Search Tools


 
This is a true saying, If a man desire the office of a bishop, he desireth a good work.

New Defender's Study Bible Notes

3:1 bishop. The office of “bishop” (Greek episkope) apparently refers to the same office as that of elder or pastor or overseer. The same word is translated “overseers” in Acts 20:28, in Paul’s address to the Ephesian “elders” (Acts 20:17). Similarly Peter, addressing the “elders” (Greek presbuteros), signifying older men, or at least older in the faith in the churches to whom he was writing, urged them to “feed the flock of God which is among you, taking the oversight thereof, not by constraint, but willingly;…being ensamples to the flock” (I Peter 5:1-3). The elders thus are shepherds (which is the same word as pastors) to the flock, consisting of the constituents of their local church. By whatever name they were called, each church evidently had one or more “bishops” or “pastors” to teach God’s Word to the people and to oversee the ministry and testimony of the church as a whole.
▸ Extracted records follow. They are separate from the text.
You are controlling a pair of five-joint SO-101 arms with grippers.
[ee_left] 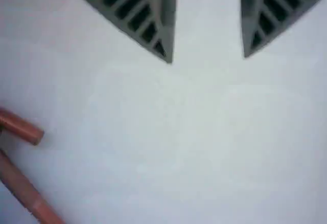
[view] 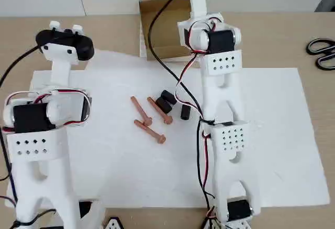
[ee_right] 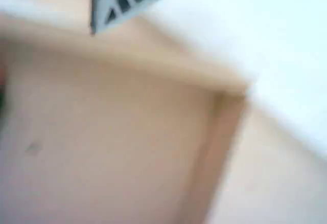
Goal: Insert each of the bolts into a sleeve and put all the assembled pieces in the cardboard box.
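Left gripper [ee_left: 207,55] wide open, empty, over white sheet [view: 272,135]. Bolts [view: 159,110] mid-sheet beside sleeves [view: 167,96], axes diagonal. We judge it nearer; right arm [view: 220,61] over cardboard box [view: 157,25], tabletop's back edge.

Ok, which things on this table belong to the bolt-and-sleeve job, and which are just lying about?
Job: three bolts, three black sleeves, cardboard box.
Lying about: scissors, white sheet under the parts.

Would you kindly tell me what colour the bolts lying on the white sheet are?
Reddish-brown, like copper; the bolts show best in the high view.
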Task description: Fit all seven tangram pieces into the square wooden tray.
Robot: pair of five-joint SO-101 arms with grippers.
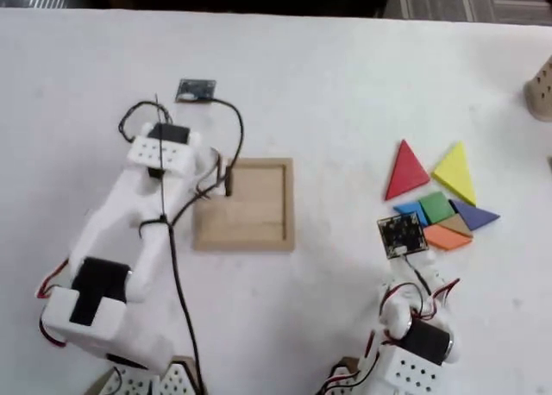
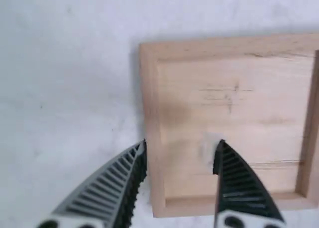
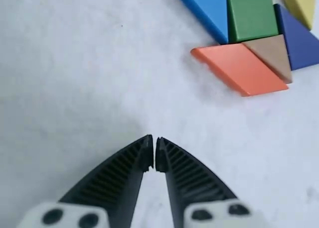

Pastors (Greek poimen—same word as for shepherds) seem to have been those elders who were particularly responsible for teaching the Word to the congregation, feeding the flock with food from the Scriptures. Note “pastors and teachers” in Ephesians 4:11. Also note I Timothy 5:17, speaking both of “elders that rule well” and “especially they who labour in the word and doctrine.